= Work item =
In the answer, transcribe exactly the lines from the beginning of the material through the line holding "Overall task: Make", and skip every picture.
- - - -
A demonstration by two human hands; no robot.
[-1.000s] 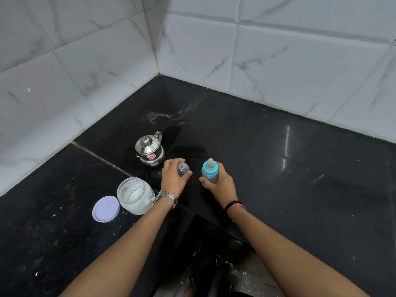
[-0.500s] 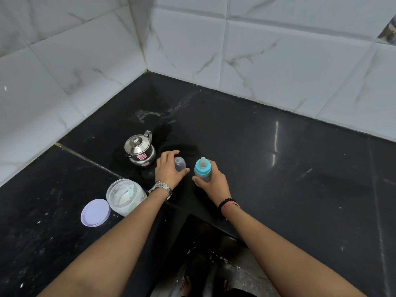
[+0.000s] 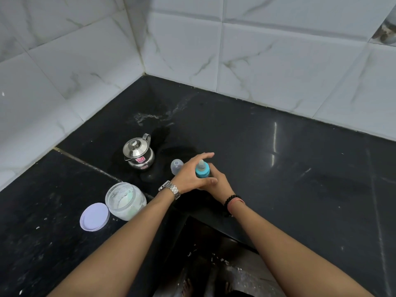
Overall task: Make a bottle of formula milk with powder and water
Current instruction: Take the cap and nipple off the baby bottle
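Observation:
A baby bottle [image 3: 202, 169] with a blue collar and clear teat stands on the black counter [image 3: 278, 168]. My right hand [image 3: 220, 185] grips its body from below. My left hand [image 3: 192, 174] reaches across to the blue collar, fingers spread around it, thumb against it. The clear bottle cap [image 3: 176, 166] stands alone on the counter just left of my left hand. An open jar of white powder [image 3: 124, 200] sits at the front left, its pale lilac lid [image 3: 94, 216] lying flat beside it. A small steel kettle [image 3: 138, 153] with its lid on stands behind.
White marble tiled walls [image 3: 257, 50] meet in a corner behind the counter. A wet smear marks the counter behind the kettle. The counter's inner edge drops to the floor between my forearms.
My left hand let go of the clear cap, leaving it on the counter, and moved right onto the bottle's blue collar. My right hand still holds the bottle.

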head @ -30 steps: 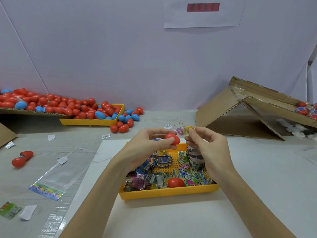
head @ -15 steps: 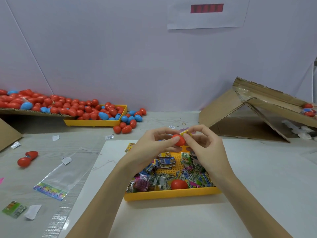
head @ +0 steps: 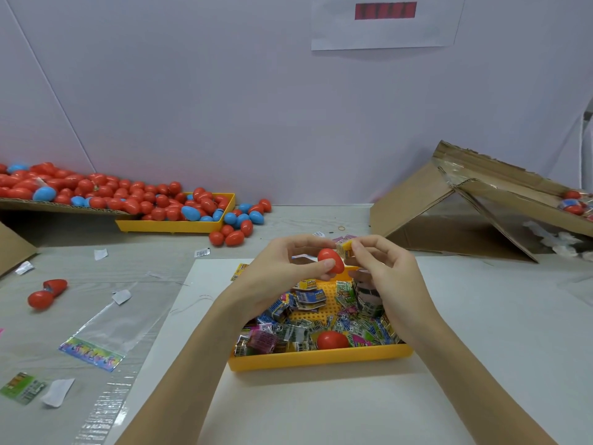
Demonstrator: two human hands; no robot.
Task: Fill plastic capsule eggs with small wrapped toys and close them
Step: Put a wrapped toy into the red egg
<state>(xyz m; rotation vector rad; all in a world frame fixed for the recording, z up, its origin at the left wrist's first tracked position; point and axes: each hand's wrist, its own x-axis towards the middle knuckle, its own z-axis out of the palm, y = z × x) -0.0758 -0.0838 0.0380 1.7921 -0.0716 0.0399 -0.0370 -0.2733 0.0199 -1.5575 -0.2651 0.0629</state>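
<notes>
My left hand [head: 285, 268] holds a red capsule egg half [head: 331, 260] between thumb and fingers, above the yellow tray [head: 317, 358]. Right beside it, my right hand [head: 382, 268] pinches a small yellow wrapped toy [head: 345, 248] at the egg half's upper right edge. The tray holds several wrapped toys [head: 308, 300] and another red egg piece [head: 332, 340] near its front wall.
A pile of red and blue eggs [head: 96, 194] spills from cardboard into a second yellow tray [head: 173, 224] at the back left. An open red egg [head: 46, 292] and clear plastic bags [head: 106, 332] lie on the left. A tilted cardboard box [head: 475, 200] stands back right.
The wrapped toy was pressed against the red egg half half a second ago; now my right hand holds it slightly higher, at the egg's upper right. Both hands stay above the tray.
</notes>
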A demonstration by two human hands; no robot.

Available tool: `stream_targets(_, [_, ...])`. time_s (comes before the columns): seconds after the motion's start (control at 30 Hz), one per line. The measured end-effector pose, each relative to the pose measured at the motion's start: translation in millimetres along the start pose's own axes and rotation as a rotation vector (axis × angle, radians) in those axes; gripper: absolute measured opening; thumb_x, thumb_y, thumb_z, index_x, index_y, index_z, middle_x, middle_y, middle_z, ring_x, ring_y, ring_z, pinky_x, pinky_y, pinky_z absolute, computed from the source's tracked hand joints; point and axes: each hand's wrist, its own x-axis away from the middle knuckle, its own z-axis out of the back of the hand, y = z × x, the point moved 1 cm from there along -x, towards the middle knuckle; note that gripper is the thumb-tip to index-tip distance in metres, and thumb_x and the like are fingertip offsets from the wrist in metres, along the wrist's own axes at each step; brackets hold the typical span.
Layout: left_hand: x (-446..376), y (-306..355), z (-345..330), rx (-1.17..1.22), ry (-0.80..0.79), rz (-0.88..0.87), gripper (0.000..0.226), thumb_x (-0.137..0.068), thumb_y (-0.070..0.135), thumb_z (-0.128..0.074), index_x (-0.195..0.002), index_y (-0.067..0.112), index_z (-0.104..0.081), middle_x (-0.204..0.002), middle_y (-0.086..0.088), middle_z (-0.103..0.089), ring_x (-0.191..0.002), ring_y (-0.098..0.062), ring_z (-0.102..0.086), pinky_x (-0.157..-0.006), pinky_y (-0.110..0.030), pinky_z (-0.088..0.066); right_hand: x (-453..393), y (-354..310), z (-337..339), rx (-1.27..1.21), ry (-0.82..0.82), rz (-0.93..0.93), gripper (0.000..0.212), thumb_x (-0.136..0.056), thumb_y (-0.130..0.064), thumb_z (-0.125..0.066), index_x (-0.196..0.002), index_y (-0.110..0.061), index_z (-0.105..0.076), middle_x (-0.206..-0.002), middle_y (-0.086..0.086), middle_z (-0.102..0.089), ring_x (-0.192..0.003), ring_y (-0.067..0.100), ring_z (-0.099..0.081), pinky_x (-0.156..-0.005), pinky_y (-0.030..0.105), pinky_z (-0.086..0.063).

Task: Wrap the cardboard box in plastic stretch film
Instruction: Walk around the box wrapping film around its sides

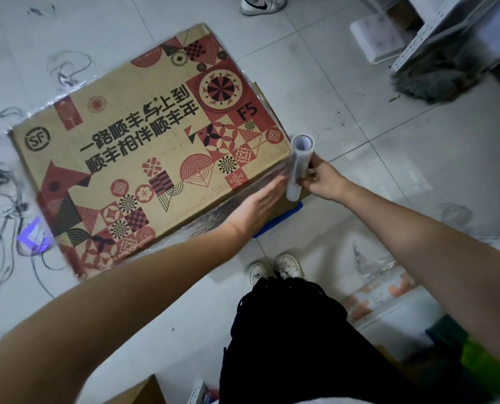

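A large cardboard box (144, 153) with red and black printed patterns stands on the tiled floor. Glossy stretch film (213, 217) clings to its near side. At the box's near right corner a roll of stretch film (299, 167) stands nearly upright. My right hand (323, 179) grips the roll from the right. With straight fingers my left hand (260, 199) lies flat against the film on the near side, just left of the roll.
Tangled cables (1, 182) and a glowing device (34, 236) lie left of the box. A mop head (435, 80) and metal shelving (453, 30) are at the upper right. Someone's shoe (260, 4) is beyond the box. My shoes (275, 269) stand close to it. A blue object (281, 218) pokes from under the box.
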Motion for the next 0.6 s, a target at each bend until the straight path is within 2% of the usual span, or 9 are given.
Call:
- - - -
= Written solution =
A demonstration by two human hands; no robot.
[-1.000s] 
[-0.500s] 
[+0.000s] 
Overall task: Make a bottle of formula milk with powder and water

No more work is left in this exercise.